[Work instructions]
If a line in the data has the string "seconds", please show it.
** Opening Data provided block **
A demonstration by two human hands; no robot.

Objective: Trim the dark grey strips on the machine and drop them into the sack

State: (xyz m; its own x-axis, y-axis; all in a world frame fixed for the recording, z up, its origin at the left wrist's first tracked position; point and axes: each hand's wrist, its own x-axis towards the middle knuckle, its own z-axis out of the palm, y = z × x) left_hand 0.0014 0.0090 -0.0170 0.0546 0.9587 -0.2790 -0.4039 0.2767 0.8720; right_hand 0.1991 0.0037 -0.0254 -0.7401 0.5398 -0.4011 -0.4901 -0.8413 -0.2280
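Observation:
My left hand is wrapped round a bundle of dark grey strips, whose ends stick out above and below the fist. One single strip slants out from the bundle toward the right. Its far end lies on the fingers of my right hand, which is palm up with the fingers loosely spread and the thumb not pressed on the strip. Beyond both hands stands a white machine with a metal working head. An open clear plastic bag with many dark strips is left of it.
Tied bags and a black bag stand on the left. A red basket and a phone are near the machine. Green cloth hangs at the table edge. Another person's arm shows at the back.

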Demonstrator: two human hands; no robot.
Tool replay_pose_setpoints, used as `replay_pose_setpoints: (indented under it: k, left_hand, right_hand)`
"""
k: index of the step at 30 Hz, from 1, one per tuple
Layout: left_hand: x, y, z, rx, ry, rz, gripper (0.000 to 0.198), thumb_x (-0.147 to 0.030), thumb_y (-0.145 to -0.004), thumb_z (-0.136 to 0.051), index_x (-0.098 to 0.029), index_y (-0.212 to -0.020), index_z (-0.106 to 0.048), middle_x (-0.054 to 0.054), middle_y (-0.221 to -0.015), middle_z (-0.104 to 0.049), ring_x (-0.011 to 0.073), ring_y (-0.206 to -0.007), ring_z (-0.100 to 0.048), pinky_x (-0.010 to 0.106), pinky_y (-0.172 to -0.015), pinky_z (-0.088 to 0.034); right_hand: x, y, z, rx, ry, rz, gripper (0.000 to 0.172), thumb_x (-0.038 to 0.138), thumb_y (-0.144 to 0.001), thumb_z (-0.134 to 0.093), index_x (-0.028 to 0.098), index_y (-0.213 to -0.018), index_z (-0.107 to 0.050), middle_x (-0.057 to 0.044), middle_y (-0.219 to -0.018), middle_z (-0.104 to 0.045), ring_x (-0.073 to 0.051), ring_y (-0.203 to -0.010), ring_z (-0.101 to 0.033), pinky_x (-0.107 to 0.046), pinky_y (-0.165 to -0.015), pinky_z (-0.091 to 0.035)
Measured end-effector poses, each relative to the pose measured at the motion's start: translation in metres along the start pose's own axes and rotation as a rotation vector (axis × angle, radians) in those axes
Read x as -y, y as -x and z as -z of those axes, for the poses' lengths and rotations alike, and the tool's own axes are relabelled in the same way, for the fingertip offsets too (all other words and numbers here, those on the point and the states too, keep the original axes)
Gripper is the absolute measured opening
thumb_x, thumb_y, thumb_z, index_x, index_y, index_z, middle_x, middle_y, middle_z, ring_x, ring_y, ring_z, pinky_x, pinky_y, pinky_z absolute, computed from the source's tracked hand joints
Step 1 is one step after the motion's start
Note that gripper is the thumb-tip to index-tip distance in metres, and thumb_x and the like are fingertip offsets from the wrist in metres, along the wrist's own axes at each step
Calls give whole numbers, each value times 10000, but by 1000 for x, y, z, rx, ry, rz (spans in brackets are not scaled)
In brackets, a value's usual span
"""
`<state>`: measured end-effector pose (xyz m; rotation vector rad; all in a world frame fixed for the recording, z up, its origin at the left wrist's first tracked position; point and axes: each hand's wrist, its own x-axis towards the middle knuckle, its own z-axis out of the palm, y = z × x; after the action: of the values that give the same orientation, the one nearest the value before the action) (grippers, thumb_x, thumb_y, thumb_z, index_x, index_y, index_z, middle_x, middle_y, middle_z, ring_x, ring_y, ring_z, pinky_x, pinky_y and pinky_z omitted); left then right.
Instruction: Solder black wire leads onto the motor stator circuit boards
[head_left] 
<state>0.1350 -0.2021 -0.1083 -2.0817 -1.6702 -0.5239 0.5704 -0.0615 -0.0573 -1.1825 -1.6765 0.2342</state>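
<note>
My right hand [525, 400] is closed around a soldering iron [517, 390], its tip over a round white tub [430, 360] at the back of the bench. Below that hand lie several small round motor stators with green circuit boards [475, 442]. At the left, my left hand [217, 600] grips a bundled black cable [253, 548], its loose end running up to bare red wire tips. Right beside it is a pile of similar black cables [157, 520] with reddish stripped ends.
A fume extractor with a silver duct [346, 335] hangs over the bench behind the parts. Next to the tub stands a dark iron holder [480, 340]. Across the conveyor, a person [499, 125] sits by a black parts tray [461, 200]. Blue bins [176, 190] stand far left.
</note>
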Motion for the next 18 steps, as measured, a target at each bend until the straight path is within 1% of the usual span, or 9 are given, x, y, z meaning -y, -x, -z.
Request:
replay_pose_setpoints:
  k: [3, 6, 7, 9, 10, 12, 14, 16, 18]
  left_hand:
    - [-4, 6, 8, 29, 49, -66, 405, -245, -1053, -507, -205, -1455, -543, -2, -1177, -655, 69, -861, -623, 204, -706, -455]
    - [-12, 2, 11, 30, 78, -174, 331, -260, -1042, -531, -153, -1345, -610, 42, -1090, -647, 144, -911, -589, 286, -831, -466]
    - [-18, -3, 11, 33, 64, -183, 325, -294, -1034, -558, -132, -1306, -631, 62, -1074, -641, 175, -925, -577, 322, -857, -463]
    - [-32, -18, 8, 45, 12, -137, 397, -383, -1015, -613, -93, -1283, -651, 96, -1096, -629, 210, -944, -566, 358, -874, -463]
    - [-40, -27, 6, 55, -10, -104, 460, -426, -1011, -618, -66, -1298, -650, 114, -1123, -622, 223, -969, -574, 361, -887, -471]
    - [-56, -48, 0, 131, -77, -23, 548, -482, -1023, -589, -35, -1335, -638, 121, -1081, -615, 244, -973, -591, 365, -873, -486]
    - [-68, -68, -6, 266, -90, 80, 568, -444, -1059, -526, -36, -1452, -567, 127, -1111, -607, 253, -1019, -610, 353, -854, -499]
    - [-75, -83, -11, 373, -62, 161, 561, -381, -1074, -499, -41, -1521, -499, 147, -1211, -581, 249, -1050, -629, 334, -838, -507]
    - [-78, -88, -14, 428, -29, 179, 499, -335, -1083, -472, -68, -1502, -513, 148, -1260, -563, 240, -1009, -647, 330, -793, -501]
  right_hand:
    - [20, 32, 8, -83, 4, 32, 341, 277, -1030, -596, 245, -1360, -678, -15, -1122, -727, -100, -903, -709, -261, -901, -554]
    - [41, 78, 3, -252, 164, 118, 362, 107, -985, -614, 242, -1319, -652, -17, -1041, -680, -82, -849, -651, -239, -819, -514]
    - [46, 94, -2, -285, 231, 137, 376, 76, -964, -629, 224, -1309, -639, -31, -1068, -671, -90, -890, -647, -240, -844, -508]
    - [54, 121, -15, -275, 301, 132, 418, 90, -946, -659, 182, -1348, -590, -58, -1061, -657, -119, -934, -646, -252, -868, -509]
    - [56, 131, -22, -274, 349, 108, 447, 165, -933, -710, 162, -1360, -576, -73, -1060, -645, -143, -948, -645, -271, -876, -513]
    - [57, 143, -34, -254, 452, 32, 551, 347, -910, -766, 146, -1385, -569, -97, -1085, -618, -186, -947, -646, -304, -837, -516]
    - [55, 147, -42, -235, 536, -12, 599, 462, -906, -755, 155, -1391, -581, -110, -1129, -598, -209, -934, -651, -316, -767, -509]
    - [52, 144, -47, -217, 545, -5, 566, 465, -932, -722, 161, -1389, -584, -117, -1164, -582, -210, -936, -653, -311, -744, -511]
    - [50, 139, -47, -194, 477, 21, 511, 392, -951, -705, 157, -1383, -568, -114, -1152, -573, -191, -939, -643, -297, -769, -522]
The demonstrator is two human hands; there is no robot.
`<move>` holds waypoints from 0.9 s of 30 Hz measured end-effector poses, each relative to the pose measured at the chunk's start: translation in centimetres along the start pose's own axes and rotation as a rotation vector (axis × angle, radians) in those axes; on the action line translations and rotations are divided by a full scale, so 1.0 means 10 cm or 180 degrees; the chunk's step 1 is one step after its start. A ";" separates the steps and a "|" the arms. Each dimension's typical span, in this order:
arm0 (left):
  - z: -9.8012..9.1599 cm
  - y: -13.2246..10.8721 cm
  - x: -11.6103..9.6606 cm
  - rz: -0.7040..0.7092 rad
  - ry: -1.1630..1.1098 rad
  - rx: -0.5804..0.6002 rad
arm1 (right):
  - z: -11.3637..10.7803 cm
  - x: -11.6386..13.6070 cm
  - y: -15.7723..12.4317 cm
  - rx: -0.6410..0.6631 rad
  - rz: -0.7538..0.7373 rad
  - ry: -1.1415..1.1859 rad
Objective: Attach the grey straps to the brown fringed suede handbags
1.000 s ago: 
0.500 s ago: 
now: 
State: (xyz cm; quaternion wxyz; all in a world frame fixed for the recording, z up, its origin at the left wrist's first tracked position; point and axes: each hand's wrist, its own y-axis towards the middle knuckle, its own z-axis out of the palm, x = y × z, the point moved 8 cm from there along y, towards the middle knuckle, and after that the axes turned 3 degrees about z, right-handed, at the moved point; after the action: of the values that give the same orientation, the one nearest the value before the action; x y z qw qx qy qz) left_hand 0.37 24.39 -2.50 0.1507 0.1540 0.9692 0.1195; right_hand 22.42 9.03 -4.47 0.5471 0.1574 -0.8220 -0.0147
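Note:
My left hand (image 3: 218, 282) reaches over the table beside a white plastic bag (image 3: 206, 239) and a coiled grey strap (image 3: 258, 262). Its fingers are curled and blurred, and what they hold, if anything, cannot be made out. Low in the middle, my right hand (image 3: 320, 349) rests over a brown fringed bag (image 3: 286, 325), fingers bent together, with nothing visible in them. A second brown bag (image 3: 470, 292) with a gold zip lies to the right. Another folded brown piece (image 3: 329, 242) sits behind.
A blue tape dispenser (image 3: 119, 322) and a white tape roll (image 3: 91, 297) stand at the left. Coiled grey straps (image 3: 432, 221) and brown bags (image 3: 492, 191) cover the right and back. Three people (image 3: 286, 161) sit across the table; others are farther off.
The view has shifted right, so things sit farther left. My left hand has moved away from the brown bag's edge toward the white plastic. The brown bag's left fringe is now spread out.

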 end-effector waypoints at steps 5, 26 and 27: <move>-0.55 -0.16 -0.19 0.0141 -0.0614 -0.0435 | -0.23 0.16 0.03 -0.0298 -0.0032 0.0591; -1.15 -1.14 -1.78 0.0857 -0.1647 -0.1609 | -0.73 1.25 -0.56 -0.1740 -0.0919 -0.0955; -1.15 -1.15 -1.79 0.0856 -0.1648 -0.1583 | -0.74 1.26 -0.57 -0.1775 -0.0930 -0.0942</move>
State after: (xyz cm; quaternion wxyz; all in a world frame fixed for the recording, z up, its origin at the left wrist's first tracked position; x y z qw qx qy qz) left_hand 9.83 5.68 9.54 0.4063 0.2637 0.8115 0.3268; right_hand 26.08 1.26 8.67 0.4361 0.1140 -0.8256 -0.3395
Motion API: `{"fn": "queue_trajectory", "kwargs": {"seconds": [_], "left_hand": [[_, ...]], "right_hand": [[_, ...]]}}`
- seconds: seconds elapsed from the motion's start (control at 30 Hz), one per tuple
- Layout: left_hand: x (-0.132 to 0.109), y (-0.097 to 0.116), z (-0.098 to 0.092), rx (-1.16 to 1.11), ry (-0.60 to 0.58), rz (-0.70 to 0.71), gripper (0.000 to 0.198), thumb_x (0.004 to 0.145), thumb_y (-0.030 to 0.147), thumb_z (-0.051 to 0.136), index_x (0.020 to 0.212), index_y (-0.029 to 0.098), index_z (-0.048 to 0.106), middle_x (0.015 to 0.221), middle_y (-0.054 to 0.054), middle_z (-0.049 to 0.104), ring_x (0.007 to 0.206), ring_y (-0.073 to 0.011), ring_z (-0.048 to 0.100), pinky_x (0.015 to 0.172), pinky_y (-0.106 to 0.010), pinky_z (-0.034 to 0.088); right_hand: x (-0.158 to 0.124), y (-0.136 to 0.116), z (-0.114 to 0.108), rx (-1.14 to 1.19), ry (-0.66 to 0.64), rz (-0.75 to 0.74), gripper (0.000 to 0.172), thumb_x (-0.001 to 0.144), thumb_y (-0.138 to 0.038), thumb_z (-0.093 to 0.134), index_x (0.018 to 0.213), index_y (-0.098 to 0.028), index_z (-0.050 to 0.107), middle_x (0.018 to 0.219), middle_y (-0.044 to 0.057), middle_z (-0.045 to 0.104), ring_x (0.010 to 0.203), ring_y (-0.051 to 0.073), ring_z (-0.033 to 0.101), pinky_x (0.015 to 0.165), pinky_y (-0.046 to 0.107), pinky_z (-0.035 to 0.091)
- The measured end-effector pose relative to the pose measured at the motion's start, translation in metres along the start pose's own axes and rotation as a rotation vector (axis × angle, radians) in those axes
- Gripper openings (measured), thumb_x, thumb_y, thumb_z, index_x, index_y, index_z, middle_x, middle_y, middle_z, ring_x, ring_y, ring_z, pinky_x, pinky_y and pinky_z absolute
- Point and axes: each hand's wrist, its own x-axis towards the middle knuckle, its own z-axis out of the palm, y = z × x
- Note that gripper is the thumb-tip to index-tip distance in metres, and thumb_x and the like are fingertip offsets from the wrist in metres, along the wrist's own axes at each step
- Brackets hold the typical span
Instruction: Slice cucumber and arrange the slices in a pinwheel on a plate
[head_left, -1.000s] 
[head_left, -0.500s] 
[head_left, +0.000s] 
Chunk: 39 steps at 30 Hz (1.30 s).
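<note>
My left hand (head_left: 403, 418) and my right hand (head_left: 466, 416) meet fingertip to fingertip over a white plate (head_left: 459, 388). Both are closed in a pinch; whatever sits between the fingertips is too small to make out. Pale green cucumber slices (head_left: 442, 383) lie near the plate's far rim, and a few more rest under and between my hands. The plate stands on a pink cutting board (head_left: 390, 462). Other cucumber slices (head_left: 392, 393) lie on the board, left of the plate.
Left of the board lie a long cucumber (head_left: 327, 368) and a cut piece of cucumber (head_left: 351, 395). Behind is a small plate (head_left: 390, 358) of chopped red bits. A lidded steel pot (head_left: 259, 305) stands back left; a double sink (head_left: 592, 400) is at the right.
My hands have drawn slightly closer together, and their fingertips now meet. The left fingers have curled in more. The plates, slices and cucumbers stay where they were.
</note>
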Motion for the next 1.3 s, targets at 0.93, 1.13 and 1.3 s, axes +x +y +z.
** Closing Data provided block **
[Result of this exercise]
Motion API: `{"fn": "queue_trajectory", "kwargs": {"seconds": [_], "left_hand": [[_, ...]], "right_hand": [[_, ...]]}}`
- seconds: seconds elapsed from the motion's start (control at 30 Hz), one per tuple

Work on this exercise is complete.